На эту последнюю особенность стоит обратить особое внимание. С самого момента возникновения русского государства понятие расы не играло тут никакой роли. Было бы совершенно неправильно представлять себе Киевскую Русь как однородную нацию. Не говоря уже о вкладе скандинавов, вкладе соседних племен – финских и монгольских, – постоянно имевшем место, пока это государство в своей неодолимой экспансии пыталось установить естественные для себя границы. И этот феномен смешения и слияния лишь усилился в период великого отступления к северо-востоку после распада Киевского государства и кристаллизации нового русского государства в верховьях Волги.
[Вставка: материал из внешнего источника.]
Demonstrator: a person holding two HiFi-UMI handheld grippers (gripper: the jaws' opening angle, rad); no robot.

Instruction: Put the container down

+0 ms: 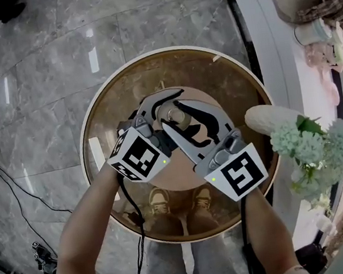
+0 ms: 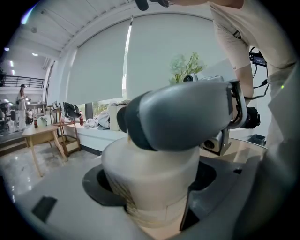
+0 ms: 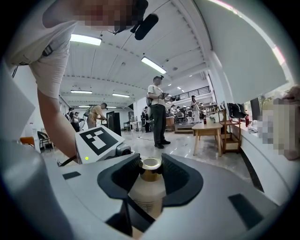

Из киевского прошлого строители московского государства взяли с собой идеал христианского Града, представление об общественном строе, основанием которого будет идея христианства, неотделимая от идеи государства. И в этом тоже не было национализма в собственном смысле слова. Именно религия давала право на гражданство и стирала все следы иностранного происхождения. Можно провести аналогию – все пропорции сохранив – между тем положением, в котором оказалась Россия в XIII веке, покинувшая Киев и обживавшая новый мир, и римлянами IV века, оставившими Рим, чтобы обосноваться в Византии и принести туда римскую идею. Русские тоже оказались носителями (почти не осознавая того) идеи римского Града, понятой сквозь византийскую призму. Но на этом аналогия и кончается. Поскольку, если римляне Нового Рима оказались погруженными в эллинистическую культурную среду, постепенно вобравшую их в себя, то русские обнаружили перед собой лишь мир примитивного варварства, в который они принесли, вместе со своим господством, единственный элемент общественного порядка. И таким элементом была Церковь, неотделимая для них от самого понятия государства. Ты русский, потому что ты христианин, став христианином, ты становился русским. Этот огромный труд ассимиляции путем экспансии – хотя бы на внешнем уровне – христианства, в этом вся история России в течение примерно четырех веков[4].